* [Provided data]
------
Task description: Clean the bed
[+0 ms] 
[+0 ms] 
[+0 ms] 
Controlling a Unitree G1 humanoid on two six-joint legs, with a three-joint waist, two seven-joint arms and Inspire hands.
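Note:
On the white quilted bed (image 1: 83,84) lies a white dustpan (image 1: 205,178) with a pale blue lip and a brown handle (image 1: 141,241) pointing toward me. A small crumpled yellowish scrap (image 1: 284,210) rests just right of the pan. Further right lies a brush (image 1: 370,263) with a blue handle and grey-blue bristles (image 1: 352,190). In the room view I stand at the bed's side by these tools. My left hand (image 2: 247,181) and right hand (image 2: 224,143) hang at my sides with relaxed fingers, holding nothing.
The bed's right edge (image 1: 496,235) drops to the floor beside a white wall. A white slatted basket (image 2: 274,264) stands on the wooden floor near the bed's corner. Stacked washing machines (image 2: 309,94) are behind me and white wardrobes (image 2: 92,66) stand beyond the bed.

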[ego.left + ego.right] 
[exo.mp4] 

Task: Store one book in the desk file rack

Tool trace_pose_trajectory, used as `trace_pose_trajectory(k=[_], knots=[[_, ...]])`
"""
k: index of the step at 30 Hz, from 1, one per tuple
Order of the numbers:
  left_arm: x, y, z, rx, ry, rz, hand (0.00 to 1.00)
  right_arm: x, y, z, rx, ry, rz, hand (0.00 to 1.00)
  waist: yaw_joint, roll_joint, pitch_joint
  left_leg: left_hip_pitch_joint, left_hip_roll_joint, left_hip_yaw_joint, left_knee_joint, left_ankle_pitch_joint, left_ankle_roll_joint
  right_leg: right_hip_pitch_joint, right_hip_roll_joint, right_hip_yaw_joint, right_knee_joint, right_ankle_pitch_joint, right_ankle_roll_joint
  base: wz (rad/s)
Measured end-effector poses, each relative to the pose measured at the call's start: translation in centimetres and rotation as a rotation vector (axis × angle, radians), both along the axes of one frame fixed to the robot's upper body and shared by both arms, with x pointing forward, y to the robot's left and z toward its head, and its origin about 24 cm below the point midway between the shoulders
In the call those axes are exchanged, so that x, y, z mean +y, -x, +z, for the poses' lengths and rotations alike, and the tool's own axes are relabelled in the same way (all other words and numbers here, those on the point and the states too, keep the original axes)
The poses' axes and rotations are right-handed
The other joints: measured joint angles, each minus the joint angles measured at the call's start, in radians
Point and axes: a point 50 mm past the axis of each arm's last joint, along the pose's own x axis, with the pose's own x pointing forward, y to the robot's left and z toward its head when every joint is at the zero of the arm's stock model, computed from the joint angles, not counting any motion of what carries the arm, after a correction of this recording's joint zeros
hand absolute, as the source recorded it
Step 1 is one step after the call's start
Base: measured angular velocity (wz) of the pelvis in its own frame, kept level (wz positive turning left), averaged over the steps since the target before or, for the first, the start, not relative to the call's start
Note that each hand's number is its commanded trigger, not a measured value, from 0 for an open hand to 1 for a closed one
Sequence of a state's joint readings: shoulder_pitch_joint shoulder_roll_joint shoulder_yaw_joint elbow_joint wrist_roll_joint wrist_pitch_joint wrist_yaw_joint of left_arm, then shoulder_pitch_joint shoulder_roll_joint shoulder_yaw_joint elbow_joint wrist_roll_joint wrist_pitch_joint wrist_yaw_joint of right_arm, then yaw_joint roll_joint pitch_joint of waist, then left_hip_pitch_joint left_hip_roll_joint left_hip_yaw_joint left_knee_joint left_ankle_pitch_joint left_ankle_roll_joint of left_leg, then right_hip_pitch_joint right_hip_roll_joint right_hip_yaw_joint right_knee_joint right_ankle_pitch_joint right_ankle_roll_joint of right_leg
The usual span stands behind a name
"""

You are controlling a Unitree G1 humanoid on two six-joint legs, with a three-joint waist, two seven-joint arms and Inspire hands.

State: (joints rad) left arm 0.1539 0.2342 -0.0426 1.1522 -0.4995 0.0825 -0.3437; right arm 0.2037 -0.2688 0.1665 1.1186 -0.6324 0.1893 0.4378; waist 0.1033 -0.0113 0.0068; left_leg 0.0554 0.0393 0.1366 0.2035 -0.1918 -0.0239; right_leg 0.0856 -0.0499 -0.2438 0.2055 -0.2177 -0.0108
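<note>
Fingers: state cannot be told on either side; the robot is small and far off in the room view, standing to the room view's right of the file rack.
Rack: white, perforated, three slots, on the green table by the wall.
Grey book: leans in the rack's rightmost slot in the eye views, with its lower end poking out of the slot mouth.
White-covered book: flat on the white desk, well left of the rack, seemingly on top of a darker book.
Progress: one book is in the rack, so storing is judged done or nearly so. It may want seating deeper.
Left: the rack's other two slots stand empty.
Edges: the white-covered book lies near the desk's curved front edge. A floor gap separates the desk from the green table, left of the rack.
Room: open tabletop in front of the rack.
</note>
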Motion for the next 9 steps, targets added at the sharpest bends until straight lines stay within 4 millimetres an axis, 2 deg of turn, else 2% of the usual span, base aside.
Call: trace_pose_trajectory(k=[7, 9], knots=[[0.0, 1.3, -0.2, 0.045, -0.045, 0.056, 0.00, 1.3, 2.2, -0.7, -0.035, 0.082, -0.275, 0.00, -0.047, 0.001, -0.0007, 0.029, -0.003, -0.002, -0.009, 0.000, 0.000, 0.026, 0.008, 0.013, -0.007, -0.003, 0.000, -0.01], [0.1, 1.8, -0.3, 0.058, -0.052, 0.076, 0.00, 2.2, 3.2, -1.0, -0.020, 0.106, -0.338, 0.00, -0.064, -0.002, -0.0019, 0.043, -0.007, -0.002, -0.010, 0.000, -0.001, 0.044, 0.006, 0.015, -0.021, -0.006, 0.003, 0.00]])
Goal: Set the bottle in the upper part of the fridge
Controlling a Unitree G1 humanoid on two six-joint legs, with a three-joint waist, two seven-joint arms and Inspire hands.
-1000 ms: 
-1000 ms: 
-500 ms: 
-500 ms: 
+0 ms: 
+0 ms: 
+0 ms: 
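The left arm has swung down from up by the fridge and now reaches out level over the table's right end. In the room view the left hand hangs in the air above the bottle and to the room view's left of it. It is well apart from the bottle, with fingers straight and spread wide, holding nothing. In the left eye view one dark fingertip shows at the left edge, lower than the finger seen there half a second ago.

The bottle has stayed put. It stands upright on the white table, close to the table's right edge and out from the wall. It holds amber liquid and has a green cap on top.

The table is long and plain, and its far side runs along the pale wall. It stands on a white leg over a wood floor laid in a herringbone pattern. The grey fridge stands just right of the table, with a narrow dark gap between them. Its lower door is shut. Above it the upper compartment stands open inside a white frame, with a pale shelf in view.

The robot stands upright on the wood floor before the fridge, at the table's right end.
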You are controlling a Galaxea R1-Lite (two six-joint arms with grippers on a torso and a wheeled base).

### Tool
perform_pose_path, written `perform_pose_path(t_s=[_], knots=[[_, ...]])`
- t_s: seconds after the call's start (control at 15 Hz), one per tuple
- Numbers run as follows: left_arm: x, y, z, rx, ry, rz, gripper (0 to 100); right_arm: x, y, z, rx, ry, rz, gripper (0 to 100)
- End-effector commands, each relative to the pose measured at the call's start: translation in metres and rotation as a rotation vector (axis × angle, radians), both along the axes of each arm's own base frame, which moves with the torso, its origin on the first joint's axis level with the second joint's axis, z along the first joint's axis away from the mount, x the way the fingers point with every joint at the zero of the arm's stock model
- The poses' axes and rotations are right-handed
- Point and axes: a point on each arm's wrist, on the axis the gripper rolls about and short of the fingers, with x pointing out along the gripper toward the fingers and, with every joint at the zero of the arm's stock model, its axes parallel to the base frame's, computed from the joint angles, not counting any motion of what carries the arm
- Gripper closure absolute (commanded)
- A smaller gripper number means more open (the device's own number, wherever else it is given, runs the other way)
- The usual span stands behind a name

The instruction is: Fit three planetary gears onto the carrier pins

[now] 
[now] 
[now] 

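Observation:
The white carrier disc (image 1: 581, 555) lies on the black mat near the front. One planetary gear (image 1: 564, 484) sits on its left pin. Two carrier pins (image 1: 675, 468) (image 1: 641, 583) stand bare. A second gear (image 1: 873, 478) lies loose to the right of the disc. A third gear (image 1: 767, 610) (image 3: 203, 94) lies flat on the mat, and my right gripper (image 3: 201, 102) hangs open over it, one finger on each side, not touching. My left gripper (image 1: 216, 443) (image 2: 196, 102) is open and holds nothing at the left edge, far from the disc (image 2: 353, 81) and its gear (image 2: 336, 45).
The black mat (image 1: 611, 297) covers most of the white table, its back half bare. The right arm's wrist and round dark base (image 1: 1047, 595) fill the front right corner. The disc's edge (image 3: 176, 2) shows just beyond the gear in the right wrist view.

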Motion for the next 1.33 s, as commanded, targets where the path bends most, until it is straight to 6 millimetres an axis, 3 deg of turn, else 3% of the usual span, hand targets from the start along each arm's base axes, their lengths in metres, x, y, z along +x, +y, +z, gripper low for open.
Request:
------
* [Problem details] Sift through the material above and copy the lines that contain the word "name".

* [Result]
The usual span stands behind a name
- The usual span stands behind a name

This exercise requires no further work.